WORK TO COMPLETE
In the entries below, find the line with "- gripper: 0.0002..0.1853" and the line with "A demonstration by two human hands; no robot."; give again those lines and every line between them, exactly.

Data items
═══
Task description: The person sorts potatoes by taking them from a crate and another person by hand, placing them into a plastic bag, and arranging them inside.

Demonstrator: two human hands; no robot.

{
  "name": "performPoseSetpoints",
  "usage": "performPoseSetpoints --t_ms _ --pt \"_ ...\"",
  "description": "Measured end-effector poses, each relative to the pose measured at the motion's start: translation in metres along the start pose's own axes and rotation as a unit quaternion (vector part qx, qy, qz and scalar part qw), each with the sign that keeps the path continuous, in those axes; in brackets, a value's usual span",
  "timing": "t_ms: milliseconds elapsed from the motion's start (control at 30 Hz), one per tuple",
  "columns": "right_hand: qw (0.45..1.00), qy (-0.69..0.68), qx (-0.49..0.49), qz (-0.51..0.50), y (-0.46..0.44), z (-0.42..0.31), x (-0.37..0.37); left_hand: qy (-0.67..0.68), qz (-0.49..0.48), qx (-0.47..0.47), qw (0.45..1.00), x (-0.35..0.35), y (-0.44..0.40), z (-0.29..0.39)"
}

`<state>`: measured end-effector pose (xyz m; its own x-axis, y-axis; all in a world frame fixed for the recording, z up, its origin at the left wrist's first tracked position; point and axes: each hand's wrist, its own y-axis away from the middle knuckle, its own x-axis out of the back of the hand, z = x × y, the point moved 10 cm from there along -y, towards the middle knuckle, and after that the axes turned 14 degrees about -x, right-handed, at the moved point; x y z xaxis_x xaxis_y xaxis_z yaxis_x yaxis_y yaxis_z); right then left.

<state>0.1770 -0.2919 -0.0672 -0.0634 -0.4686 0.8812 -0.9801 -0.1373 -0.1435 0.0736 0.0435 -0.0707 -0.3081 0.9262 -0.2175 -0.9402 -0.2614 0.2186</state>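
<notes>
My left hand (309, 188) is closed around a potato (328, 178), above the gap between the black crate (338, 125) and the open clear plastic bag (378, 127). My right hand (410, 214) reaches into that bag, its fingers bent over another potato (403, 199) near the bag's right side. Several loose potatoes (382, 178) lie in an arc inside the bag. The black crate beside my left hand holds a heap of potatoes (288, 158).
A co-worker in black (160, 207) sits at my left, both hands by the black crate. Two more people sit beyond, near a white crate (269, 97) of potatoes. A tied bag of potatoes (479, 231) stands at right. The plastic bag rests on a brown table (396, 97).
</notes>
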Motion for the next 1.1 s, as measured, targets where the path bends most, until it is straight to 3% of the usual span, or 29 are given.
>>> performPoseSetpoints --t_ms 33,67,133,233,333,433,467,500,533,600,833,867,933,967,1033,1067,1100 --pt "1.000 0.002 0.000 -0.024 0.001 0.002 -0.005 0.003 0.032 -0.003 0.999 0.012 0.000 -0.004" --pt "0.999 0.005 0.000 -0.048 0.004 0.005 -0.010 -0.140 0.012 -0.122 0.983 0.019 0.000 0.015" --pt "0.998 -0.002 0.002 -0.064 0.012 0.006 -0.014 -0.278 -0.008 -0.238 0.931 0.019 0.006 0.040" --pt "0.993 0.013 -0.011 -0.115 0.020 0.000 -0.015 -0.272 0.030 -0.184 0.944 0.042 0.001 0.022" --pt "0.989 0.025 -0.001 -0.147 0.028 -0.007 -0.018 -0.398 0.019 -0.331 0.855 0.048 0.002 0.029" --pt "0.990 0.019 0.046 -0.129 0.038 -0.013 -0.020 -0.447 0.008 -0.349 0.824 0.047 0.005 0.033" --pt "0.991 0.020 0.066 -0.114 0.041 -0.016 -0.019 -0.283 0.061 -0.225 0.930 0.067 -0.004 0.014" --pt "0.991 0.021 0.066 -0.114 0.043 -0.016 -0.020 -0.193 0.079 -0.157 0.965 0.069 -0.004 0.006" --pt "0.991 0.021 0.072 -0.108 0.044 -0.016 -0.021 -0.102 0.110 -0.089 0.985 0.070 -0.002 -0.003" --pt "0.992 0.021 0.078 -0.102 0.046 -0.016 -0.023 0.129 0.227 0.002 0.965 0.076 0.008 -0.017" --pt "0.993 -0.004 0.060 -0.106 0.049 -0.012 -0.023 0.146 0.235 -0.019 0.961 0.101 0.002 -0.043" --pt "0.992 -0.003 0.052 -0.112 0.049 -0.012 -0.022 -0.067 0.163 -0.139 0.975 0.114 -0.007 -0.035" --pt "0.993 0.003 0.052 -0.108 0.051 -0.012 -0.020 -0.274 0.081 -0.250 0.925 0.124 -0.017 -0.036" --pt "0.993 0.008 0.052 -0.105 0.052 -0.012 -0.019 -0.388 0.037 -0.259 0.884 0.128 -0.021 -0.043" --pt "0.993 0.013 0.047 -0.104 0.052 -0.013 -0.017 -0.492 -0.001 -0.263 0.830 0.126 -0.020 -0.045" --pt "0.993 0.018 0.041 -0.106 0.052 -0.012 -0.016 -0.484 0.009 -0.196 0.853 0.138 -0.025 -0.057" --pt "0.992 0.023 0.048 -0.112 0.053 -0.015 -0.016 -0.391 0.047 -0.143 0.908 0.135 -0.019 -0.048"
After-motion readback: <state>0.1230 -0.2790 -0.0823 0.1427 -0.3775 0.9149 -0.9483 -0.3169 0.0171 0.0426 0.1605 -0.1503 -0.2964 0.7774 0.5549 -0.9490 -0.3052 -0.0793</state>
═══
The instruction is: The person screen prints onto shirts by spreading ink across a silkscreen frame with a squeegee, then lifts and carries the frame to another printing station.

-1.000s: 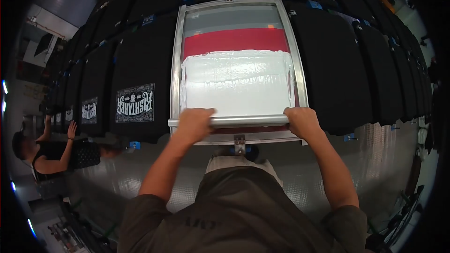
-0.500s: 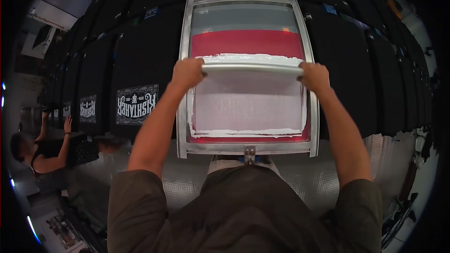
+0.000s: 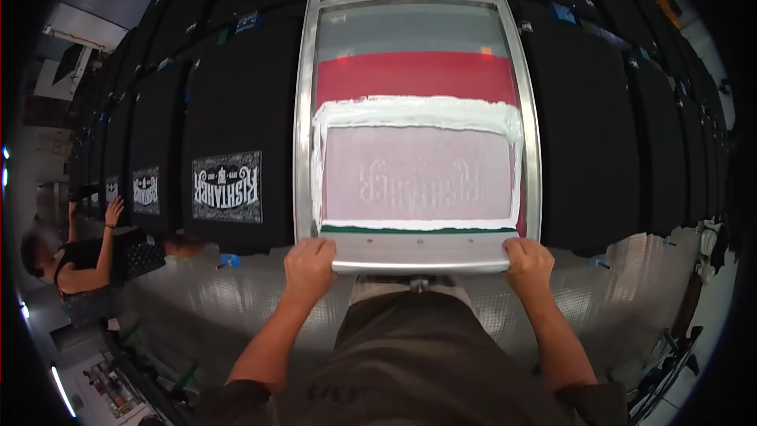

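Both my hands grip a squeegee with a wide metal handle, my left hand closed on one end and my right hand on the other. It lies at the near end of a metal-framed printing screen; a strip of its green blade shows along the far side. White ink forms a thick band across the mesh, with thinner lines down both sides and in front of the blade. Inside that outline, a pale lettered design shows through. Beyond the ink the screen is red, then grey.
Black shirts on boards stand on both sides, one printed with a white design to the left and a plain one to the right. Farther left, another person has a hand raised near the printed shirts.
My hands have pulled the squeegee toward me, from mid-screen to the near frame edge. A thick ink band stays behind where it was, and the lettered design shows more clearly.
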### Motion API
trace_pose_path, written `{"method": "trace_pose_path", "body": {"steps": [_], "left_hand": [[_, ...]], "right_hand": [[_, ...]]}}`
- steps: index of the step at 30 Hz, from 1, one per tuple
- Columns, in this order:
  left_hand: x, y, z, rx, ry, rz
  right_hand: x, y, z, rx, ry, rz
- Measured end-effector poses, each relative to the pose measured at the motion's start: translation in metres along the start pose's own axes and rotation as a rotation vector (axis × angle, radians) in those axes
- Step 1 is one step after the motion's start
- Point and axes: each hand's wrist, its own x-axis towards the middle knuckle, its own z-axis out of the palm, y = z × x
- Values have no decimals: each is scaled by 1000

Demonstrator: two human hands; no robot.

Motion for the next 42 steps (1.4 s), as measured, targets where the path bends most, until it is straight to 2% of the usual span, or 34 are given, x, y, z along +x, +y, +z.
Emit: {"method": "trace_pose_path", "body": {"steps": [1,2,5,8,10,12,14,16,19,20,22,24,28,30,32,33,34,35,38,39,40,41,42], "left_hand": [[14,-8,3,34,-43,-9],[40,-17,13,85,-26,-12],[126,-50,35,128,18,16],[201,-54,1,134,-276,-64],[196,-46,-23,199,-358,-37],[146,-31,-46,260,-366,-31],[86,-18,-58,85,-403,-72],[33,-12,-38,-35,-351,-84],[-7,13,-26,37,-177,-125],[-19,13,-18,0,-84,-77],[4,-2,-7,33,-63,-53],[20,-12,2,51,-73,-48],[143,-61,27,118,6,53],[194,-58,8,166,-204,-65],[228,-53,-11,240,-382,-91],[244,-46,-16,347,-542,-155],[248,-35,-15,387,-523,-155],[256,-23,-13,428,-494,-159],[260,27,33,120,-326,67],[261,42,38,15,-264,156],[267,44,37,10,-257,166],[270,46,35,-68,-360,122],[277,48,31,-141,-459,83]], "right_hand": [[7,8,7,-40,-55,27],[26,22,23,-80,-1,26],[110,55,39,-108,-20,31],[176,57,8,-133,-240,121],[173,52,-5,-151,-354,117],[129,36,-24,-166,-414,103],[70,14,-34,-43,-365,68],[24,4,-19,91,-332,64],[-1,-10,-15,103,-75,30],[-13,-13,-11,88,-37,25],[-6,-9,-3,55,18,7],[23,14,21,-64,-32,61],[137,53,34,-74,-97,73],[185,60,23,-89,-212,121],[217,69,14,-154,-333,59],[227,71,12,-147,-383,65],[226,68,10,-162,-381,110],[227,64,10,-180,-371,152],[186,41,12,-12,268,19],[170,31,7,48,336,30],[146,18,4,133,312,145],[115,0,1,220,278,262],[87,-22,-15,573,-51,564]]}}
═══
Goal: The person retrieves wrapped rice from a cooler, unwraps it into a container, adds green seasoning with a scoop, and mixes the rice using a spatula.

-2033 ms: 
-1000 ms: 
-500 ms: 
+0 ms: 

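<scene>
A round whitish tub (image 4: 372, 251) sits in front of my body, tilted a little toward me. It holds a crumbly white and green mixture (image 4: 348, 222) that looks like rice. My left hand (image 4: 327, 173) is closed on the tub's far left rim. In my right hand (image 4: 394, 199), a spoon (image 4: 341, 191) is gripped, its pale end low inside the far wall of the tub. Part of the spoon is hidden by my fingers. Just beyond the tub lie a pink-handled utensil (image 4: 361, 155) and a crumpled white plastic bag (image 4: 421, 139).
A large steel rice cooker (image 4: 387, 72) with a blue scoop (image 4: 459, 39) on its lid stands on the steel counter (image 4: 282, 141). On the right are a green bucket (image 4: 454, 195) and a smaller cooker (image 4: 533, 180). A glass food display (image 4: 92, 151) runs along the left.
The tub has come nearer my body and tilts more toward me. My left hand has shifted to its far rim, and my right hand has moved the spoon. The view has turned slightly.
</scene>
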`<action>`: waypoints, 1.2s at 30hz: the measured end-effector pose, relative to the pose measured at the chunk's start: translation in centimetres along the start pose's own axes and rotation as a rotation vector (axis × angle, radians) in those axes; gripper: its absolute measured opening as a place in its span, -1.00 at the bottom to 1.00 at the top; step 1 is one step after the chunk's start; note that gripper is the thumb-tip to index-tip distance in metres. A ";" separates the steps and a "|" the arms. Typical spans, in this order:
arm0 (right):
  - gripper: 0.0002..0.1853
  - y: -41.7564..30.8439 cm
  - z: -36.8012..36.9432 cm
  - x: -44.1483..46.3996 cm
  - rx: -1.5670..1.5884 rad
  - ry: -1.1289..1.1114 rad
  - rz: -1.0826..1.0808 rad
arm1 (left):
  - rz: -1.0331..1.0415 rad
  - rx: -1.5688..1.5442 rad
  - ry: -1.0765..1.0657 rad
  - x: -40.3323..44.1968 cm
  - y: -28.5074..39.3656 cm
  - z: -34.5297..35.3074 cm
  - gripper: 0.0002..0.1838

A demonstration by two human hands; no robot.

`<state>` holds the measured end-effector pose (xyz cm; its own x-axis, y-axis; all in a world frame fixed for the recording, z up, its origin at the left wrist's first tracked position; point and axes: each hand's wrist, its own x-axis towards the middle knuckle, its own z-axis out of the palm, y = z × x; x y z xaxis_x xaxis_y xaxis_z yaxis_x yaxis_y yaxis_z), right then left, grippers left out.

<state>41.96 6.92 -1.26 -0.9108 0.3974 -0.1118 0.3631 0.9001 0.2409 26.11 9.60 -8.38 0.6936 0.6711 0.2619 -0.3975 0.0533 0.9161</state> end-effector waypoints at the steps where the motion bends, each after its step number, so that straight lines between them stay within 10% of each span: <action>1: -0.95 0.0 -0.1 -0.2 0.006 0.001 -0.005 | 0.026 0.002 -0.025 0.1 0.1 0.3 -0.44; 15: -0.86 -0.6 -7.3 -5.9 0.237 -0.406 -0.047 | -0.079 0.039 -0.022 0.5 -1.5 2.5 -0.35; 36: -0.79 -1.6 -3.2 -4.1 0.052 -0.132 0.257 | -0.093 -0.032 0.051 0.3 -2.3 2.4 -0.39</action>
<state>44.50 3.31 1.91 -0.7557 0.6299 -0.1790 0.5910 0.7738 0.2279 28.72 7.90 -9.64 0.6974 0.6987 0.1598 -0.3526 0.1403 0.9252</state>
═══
SOLUTION TO THIS PROBLEM
  - gripper: 0.0002..0.1853
  - y: -41.7564..30.8439 cm
  - z: -36.8012..36.9432 cm
  - x: -44.1483..46.3996 cm
  - rx: -1.5670..1.5884 rad
  - ry: -1.1289..1.1114 rad
  - rz: -1.0826..1.0808 rad
arm1 (left):
  - rz: -1.0331..1.0415 rad
  - rx: -1.5688..1.5442 rad
  - ry: -1.0765..1.0657 rad
  - x: -40.3323..44.1968 cm
  - y: -28.5074..39.3656 cm
  - z: -34.5297..35.3074 cm
  - gripper: 0.0002..0.1838

A demonstration by two human hands; no robot.

The response to this exercise is finished.